### Instructions for the task
All lines of the data shown below should be output exactly as they stand.

### Input data
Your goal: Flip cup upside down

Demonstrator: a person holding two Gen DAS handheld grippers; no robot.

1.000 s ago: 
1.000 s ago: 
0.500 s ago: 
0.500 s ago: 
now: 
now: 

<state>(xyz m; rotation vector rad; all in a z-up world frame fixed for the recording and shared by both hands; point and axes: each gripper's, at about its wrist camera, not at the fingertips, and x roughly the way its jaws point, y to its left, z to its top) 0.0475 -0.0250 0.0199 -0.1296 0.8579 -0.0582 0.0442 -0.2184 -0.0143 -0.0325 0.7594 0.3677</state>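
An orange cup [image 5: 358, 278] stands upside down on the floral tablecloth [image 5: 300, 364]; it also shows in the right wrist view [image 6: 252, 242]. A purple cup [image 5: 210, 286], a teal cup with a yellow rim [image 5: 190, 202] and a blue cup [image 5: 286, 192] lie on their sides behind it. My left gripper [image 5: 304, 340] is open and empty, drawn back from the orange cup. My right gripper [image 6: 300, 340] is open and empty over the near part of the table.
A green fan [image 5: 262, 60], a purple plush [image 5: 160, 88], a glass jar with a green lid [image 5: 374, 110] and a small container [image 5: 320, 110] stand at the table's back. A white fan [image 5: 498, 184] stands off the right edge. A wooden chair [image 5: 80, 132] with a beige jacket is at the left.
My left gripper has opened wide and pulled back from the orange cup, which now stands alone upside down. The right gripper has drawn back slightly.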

### Task solution
Your goal: Flip cup upside down

Demonstrator: a person holding two Gen DAS handheld grippers; no robot.

1.000 s ago: 
1.000 s ago: 
0.500 s ago: 
0.500 s ago: 
now: 
now: 

<state>(xyz m; rotation vector rad; all in a z-up world frame fixed for the recording and shared by both hands; point and axes: each gripper's, at about its wrist camera, not at the fingertips, and x roughly the way its jaws point, y to its left, z to its top) 0.0475 -0.0250 0.0199 -0.1296 0.8579 -0.0582 0.0442 -0.2184 -0.0143 -0.0325 0.7594 0.3677</state>
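An orange cup [image 5: 358, 278] stands upside down on the floral tablecloth [image 5: 300, 364]; it also shows in the right wrist view [image 6: 252, 242]. A purple cup [image 5: 210, 286], a teal cup with a yellow rim [image 5: 190, 202] and a blue cup [image 5: 286, 192] lie on their sides behind it. My left gripper [image 5: 304, 340] is open and empty, drawn back from the orange cup. My right gripper [image 6: 300, 340] is open and empty over the near part of the table.
A green fan [image 5: 262, 60], a purple plush [image 5: 160, 88], a glass jar with a green lid [image 5: 374, 110] and a small container [image 5: 320, 110] stand at the table's back. A white fan [image 5: 498, 184] stands off the right edge. A wooden chair [image 5: 80, 132] with a beige jacket is at the left.
My left gripper has opened wide and pulled back from the orange cup, which now stands alone upside down. The right gripper has drawn back slightly.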

That finishes the answer to the exercise.